When we see criminal violations in multiple business units or locations, we will hold banks accountable.  When we see compliance programs that are not comprehensive, or are not funded, or lack sufficient resources to be effective, we cannot give them credit.  When we see repeat players – such as banks that have previously entered into non-prosecution agreements or deferred prosecution agreements with the Department, and yet come under scrutiny again for other violations of law – we will have no choice but to consider all of the possible actions at our disposal.  And when we see crimes condoned by management, banks, like all corporations, will face significant consequences.

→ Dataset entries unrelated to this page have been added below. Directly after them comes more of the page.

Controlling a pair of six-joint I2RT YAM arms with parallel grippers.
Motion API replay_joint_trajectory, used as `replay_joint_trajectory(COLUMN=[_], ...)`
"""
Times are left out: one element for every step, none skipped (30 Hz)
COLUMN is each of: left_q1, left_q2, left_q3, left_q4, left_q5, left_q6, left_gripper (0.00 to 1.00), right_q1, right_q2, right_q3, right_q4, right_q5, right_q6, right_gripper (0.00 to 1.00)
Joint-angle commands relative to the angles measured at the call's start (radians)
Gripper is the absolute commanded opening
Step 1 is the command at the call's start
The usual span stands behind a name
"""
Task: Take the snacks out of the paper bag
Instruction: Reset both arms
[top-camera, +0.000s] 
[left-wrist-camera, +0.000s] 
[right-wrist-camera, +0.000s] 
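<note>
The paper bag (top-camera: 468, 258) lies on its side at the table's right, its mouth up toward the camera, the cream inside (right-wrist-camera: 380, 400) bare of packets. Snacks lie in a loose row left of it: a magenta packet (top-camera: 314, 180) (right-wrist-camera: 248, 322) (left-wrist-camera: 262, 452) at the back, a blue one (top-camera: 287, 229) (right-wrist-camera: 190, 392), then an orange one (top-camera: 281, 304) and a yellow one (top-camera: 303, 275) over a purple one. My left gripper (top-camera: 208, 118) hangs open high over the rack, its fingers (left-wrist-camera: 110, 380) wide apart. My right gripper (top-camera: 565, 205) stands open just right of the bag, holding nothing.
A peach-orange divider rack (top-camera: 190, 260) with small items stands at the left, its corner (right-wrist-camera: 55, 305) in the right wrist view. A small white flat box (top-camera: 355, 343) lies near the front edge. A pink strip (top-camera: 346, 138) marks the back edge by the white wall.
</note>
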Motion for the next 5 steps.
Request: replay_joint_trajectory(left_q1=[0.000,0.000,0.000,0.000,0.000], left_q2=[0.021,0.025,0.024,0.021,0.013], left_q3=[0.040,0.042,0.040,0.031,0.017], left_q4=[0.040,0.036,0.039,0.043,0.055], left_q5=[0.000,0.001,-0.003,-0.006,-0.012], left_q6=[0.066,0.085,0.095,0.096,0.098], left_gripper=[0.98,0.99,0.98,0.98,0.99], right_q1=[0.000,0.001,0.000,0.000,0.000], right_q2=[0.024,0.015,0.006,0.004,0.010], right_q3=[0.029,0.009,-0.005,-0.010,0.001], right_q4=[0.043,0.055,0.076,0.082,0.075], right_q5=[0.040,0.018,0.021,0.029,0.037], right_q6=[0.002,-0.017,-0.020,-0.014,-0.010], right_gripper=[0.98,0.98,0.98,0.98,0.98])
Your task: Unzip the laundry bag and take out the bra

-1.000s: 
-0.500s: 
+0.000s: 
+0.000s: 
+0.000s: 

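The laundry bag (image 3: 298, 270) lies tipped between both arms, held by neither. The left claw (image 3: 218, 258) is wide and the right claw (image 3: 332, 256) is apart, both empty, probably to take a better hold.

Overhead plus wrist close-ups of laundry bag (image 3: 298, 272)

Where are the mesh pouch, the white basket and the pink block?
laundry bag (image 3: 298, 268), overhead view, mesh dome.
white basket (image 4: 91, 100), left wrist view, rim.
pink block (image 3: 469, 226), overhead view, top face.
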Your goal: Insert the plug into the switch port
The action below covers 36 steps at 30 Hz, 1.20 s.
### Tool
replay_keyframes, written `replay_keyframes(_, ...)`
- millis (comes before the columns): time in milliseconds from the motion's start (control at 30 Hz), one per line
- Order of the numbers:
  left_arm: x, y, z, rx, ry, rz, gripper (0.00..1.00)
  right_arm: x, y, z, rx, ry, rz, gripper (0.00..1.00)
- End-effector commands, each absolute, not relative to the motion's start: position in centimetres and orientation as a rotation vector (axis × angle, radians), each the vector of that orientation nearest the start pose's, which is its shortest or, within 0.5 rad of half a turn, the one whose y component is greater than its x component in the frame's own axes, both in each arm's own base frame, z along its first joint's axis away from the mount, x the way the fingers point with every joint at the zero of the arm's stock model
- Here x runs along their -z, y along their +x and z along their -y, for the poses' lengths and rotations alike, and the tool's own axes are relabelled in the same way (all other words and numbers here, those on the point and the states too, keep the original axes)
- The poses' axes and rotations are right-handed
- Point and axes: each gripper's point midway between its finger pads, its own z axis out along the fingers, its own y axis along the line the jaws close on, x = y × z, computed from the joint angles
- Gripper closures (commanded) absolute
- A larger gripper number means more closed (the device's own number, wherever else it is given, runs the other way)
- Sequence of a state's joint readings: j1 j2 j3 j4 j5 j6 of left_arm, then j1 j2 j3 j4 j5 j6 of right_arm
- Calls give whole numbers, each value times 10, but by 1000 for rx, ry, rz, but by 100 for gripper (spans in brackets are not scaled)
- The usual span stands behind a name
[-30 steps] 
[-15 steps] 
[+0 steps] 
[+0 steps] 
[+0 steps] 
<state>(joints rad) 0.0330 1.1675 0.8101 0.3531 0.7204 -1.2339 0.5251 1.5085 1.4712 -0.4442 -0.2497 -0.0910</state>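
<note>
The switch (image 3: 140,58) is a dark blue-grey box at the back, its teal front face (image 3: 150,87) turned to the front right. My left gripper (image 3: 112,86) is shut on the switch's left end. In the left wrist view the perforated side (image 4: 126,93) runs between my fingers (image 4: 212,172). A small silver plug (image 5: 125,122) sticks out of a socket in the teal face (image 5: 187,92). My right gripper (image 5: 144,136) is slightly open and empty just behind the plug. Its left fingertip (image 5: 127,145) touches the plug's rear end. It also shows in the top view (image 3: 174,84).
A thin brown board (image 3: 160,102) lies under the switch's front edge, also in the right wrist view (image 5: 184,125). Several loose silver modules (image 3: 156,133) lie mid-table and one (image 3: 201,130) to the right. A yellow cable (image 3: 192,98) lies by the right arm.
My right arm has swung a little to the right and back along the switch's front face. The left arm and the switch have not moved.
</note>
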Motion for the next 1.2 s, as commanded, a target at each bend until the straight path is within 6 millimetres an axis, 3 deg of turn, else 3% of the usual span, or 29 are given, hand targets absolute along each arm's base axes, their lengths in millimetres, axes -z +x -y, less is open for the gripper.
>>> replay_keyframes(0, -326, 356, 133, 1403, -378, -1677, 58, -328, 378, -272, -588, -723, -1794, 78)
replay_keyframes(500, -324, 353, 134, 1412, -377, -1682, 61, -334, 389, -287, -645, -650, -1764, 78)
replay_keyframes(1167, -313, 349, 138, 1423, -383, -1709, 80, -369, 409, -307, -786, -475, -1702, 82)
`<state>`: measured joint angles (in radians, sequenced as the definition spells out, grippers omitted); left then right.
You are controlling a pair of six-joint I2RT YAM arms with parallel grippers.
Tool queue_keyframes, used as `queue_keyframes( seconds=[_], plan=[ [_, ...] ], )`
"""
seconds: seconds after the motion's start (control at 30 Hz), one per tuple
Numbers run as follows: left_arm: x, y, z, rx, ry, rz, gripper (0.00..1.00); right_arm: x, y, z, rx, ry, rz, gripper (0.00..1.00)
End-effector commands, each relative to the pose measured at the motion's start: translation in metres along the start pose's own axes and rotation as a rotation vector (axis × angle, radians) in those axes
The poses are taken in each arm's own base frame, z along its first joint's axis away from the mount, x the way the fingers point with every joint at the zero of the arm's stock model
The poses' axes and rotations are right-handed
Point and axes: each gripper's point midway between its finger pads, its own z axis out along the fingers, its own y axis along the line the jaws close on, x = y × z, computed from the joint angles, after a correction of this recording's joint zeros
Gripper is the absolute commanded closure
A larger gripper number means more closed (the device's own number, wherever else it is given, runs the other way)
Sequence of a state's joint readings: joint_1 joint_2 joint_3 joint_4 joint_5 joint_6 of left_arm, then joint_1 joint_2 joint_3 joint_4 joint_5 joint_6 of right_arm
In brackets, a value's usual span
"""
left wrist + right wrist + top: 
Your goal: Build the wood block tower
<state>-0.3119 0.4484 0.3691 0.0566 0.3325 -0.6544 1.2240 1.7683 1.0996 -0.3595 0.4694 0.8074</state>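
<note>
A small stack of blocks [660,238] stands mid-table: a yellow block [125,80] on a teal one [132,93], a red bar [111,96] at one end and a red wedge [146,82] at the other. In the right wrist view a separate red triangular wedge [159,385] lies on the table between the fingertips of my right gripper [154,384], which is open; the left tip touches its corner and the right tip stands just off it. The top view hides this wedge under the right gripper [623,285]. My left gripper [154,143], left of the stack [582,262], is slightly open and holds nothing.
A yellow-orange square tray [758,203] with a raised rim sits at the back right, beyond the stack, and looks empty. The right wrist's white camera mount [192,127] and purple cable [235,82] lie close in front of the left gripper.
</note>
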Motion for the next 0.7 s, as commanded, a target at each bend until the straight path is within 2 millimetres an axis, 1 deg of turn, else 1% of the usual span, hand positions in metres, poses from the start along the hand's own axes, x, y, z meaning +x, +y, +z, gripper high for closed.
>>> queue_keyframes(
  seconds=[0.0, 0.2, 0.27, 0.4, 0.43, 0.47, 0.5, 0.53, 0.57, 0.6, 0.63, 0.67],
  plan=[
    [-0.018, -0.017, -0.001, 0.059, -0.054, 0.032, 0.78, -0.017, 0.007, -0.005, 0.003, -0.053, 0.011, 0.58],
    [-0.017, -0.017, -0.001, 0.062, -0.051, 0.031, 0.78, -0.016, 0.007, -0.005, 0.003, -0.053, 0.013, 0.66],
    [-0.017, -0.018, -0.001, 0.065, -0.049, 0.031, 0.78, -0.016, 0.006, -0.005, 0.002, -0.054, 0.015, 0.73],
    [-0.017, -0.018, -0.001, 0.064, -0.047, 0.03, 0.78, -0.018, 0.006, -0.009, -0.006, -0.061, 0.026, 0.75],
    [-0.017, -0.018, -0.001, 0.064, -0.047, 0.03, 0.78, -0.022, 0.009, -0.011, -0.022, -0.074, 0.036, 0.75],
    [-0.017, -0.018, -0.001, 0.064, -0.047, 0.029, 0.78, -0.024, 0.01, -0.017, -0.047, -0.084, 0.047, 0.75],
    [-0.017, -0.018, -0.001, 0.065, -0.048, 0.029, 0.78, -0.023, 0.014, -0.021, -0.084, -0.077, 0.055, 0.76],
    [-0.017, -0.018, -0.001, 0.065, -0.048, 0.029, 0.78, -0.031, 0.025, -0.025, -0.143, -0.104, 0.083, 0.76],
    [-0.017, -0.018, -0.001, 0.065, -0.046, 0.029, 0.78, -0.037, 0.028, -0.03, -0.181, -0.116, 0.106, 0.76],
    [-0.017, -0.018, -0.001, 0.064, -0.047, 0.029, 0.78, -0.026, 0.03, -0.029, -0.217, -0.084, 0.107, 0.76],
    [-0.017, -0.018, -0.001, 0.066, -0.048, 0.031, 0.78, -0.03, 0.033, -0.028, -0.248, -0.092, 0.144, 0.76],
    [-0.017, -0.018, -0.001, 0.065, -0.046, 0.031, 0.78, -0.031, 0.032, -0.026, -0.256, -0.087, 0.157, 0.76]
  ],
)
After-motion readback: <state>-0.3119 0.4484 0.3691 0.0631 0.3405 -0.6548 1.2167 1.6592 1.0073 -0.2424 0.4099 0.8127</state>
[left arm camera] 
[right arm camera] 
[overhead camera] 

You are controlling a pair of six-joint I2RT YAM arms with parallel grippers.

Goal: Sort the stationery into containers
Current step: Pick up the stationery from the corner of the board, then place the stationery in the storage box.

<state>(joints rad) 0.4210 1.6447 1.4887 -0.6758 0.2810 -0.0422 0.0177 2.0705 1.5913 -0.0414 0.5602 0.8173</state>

Of course, we are mindful of the consequences of our actions, and we must act responsibly.  Collateral consequences, including harm to innocent employees and to the public, is one of the nine factors we carefully consider in determining what action to take.  And in this regard, we work closely with our regulatory partners, both here and abroad, to ensure that we understand the specific, likely consequences for a bank when it is accused of criminal conduct or when when it is resolving criminal conduct.  And we take steps to minimize those consequences, while holding the individuals and institutions that are responsible to account.  But to be clear, the size of a financial institution does not mean that it gets immunity in a criminal case.  
           
The last session in this conference is entitled “What to tell your CEO when you return to the bank:  A 30-minute recap of the critical issues from the conference.”  With this in mind, here is my message to you:  Businesses need to create a culture of compliance.  To do this, compliance programs must be real, effective, and proactive.  Banks need to think more broadly about problems within their institutions, and redouble their efforts to detect and prevent them.  It will never be enough merely to identify and address a particular problem once it surfaces.  If we see illegal conduct at a number of the bank's business units, the old saw of "It's an isolated instance of bad actors in a single business unit.  The institution as a whole should not be held accountable" won't cut it.  Instead, banks must actively seek out whether there could be similar misconduct elsewhere.  They must analyze what steps are necessary to reduce the risk of such misconduct occurring.  And then they must take those steps.  All banks should demonstrate their institutional commitments to ensuring that a clear and powerful message is being sent to their employees: that compliance matters, and if they cross the line, both they and their employer will face serious consequences.  I know these can be difficult messages to deliver, but they are important messages to deliver -- messages that in the long run are good for the bank as well as good for society as a whole.

I want to thank you for the opportunity to discuss these issues with you today.  I’m grateful for your hard work, your dedication to the goals we share, and your resolve to help strengthen compliance programs and instill cultures of accountability throughout the financial sector.  I look forward to continuing this critical dialogue at future forums like this one.